Robert Hodgins
This artwork was loaned to the exhibition Dada South? Experimentation, Radicalism and Resistance curated by Kathryn Smith and Roger van Wyk, Iziko South Africa National Gallery, December 12, 2009–February 28, 2010. It is indexed here as part of Smith and Van Wyk’s revisiting of the Dada South? Archive of materials at A4 Arts Foundation.

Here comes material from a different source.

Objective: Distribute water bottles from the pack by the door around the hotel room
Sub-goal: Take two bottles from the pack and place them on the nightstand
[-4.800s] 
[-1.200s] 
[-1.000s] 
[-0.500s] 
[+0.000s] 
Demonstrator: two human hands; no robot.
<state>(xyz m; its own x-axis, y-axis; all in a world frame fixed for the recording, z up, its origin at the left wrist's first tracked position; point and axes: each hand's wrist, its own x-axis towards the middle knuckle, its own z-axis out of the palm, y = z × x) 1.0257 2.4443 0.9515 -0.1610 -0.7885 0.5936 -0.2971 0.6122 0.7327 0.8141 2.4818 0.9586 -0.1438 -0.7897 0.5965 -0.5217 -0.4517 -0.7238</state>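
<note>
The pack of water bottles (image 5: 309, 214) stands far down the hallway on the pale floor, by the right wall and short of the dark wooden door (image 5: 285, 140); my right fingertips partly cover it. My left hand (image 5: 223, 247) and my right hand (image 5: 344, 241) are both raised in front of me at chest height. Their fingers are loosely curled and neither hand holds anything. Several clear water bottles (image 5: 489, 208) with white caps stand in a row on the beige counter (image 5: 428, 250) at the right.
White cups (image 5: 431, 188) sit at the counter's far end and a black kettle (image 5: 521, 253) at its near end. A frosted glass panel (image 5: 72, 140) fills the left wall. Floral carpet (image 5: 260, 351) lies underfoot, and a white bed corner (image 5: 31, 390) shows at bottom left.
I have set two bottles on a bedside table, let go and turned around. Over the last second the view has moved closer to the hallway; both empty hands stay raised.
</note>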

b.1920, Dulwich; d.2010, Johannesburg
"For me,” the late Robert Hodgins said, “it is very simple. The act of painting at a particular moment is able, for reasons I neither understand, nor even try to understand, to open up the whole world of my experience, my thinking, my aspirations." It was only after Hodgins retired in the mid-80s, and took up painting full-time, that he established himself as a prominent and prolific artist. His paintings are saturated with the tumult of the time; his career as painter beginning in the final, violent decade of apartheid. His work offers not the didactic figuration of resistance art, but rather a nuanced reflection on all-too-human failings. At once expressive and spare, Hodgins’ paintings lean toward abstraction with an economy of both line and pigment. His painted scenes have about them – as the critic Ivor Powell wrote – an “unbeautiful simplification,” a feeling for abbreviation, for suggestion rather than illustration.